> [Recorded data]:
►

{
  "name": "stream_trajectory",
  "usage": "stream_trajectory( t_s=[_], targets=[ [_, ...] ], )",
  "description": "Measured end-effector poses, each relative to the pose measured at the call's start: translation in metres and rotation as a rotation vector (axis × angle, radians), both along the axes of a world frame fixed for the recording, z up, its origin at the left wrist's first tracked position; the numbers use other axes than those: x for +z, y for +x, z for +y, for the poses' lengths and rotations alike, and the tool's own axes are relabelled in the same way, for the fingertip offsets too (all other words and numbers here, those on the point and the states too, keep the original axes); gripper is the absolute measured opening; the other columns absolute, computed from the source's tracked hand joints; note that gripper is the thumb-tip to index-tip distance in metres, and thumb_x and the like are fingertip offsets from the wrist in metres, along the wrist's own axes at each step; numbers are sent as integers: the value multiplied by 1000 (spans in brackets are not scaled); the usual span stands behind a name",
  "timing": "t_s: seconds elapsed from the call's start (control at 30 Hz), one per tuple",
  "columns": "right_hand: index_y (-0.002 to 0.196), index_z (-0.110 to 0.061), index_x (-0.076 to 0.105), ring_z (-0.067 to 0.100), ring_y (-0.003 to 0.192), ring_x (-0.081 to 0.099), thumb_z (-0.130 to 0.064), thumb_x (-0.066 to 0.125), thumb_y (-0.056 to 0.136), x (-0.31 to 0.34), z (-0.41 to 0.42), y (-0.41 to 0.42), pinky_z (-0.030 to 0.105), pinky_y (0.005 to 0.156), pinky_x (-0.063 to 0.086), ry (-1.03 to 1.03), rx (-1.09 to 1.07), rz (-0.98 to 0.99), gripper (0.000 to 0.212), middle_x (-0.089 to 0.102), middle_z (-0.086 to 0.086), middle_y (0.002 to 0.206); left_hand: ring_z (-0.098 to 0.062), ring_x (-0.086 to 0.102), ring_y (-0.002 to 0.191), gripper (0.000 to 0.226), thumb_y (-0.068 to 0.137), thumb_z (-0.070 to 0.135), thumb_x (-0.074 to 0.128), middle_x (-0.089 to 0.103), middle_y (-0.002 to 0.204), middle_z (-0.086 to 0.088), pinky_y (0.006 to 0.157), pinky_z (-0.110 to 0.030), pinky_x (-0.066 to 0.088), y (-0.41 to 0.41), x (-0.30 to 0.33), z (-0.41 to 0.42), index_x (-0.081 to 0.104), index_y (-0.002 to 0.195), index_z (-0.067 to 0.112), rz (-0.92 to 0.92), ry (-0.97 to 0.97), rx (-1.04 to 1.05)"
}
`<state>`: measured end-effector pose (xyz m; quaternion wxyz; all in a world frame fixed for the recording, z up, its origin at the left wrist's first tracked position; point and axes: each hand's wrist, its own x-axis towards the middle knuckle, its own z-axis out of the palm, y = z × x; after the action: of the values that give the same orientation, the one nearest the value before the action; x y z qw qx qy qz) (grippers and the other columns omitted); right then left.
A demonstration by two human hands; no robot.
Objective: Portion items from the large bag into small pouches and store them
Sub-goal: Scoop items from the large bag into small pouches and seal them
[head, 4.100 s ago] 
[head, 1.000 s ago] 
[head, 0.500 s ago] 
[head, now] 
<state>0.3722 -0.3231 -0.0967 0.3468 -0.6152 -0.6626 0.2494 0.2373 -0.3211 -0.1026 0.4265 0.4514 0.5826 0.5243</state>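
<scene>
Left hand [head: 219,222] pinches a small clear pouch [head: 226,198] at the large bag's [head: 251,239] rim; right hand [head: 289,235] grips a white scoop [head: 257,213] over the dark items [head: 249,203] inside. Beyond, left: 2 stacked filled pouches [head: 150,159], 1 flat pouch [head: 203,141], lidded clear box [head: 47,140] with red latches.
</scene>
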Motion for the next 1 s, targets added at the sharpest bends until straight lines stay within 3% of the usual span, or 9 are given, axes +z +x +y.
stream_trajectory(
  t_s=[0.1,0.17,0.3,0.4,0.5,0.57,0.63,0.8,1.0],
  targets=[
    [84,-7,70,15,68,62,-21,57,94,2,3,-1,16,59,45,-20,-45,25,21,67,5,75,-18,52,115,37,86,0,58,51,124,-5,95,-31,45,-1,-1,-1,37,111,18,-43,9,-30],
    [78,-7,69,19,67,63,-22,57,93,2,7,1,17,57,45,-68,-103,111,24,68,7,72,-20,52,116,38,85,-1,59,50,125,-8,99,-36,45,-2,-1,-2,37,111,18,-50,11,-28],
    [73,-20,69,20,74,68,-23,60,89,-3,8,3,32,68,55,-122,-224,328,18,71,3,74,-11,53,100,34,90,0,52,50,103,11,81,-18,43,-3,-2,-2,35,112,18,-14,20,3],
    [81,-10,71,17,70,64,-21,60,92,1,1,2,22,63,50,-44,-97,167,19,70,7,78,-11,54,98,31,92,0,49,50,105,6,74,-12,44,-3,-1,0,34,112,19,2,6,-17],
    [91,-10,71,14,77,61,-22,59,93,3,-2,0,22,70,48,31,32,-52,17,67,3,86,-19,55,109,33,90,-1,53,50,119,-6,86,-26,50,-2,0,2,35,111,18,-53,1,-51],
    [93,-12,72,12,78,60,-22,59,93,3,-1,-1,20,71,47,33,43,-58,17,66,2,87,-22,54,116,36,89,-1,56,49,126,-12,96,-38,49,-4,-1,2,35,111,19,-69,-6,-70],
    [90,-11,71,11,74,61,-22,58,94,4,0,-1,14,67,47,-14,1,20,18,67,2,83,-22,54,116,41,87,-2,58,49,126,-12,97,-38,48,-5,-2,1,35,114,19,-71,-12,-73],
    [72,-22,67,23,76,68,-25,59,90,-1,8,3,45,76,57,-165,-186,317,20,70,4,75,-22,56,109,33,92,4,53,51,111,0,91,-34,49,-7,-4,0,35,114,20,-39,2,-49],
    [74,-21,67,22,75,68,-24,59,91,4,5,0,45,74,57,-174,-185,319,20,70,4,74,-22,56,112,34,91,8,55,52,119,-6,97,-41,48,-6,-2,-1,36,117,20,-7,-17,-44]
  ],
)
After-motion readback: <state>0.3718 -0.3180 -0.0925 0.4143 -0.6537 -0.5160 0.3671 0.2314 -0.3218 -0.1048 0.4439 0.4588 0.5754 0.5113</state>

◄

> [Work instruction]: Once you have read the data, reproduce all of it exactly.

> [Problem solution]:
{
  "name": "stream_trajectory",
  "usage": "stream_trajectory( t_s=[_], targets=[ [_, ...] ], )",
  "description": "Measured end-effector poses, each relative to the pose measured at the call's start: translation in metres and rotation as a rotation vector (axis × angle, radians), both along the axes of a world frame fixed for the recording, z up, its origin at the left wrist's first tracked position; the numbers use other axes than those: x for +z, y for +x, z for +y, for the poses' lengths and rotations alike, and the tool's own axes are relabelled in the same way, for the fingertip offsets too (all other words and numbers here, those on the point and the states too, keep the original axes); gripper is the absolute measured opening; the other columns absolute, computed from the source's tracked hand joints; note that gripper is the thumb-tip to index-tip distance in metres, and thumb_x and the like are fingertip offsets from the wrist in metres, along the wrist's own axes at each step; numbers are sent as integers: the value multiplied by 1000 (spans in brackets are not scaled); the usual span stands behind a name",
  "timing": "t_s: seconds elapsed from the call's start (control at 30 Hz), one per tuple",
  "columns": "right_hand: index_y (-0.002 to 0.196), index_z (-0.110 to 0.061), index_x (-0.076 to 0.105), ring_z (-0.067 to 0.100), ring_y (-0.003 to 0.192), ring_x (-0.081 to 0.099), thumb_z (-0.130 to 0.064), thumb_x (-0.066 to 0.125), thumb_y (-0.056 to 0.136), x (-0.31 to 0.34), z (-0.41 to 0.42), y (-0.41 to 0.42), pinky_z (-0.030 to 0.105), pinky_y (0.005 to 0.156), pinky_x (-0.063 to 0.086), ry (-1.03 to 1.03), rx (-1.09 to 1.07), rz (-0.98 to 0.99), gripper (0.000 to 0.212), middle_x (-0.089 to 0.102), middle_z (-0.086 to 0.086), middle_y (0.002 to 0.206); left_hand: ring_z (-0.098 to 0.062), ring_x (-0.086 to 0.102), ring_y (-0.002 to 0.191), gripper (0.000 to 0.226), thumb_y (-0.068 to 0.137), thumb_z (-0.070 to 0.135), thumb_x (-0.074 to 0.128), middle_x (-0.089 to 0.103), middle_y (-0.002 to 0.204), middle_z (-0.086 to 0.088), pinky_y (0.006 to 0.157), pinky_z (-0.110 to 0.030), pinky_x (-0.066 to 0.088), y (-0.41 to 0.41), x (-0.30 to 0.33), z (-0.41 to 0.42), index_x (-0.081 to 0.104), index_y (-0.002 to 0.195), index_z (-0.067 to 0.112), rz (-0.92 to 0.92), ry (-0.97 to 0.97), rx (-1.04 to 1.05)"
}
`<state>`: measured end-effector pose (xyz m; quaternion wxyz; all in a world frame fixed for the recording, z up, its origin at the left wrist's first tracked position; point and axes: each hand's wrist, its own x-axis towards the middle knuckle, its own z-axis out of the palm, y = z × x; after the action: of the values that give the same orientation, the one nearest the value before the action; x y z qw qx qy qz) (grippers and the other columns omitted); right then left.
A demonstration by two human hands; no robot.
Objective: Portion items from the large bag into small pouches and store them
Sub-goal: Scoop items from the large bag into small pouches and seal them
[head, 4.100 s ago] 
[head, 1.000 s ago] 
[head, 0.500 s ago] 
[head, now] 
<state>0.3722 -0.3231 -0.0967 0.3468 -0.6152 -0.6626 0.2494 0.2373 -0.3211 -0.1026 0.4265 0.4514 0.5826 0.5243</state>
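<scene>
Left hand [head: 219,222] pinches a small clear pouch [head: 226,198] at the large bag's [head: 251,239] rim; right hand [head: 289,235] grips a white scoop [head: 257,213] over the dark items [head: 249,203] inside. Beyond, left: 2 stacked filled pouches [head: 150,159], 1 flat pouch [head: 203,141], lidded clear box [head: 47,140] with red latches.
</scene>
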Motion for the next 1 s, targets added at the sharpest bends until straight lines stay within 3% of the usual span, or 9 are given, axes +z +x +y.
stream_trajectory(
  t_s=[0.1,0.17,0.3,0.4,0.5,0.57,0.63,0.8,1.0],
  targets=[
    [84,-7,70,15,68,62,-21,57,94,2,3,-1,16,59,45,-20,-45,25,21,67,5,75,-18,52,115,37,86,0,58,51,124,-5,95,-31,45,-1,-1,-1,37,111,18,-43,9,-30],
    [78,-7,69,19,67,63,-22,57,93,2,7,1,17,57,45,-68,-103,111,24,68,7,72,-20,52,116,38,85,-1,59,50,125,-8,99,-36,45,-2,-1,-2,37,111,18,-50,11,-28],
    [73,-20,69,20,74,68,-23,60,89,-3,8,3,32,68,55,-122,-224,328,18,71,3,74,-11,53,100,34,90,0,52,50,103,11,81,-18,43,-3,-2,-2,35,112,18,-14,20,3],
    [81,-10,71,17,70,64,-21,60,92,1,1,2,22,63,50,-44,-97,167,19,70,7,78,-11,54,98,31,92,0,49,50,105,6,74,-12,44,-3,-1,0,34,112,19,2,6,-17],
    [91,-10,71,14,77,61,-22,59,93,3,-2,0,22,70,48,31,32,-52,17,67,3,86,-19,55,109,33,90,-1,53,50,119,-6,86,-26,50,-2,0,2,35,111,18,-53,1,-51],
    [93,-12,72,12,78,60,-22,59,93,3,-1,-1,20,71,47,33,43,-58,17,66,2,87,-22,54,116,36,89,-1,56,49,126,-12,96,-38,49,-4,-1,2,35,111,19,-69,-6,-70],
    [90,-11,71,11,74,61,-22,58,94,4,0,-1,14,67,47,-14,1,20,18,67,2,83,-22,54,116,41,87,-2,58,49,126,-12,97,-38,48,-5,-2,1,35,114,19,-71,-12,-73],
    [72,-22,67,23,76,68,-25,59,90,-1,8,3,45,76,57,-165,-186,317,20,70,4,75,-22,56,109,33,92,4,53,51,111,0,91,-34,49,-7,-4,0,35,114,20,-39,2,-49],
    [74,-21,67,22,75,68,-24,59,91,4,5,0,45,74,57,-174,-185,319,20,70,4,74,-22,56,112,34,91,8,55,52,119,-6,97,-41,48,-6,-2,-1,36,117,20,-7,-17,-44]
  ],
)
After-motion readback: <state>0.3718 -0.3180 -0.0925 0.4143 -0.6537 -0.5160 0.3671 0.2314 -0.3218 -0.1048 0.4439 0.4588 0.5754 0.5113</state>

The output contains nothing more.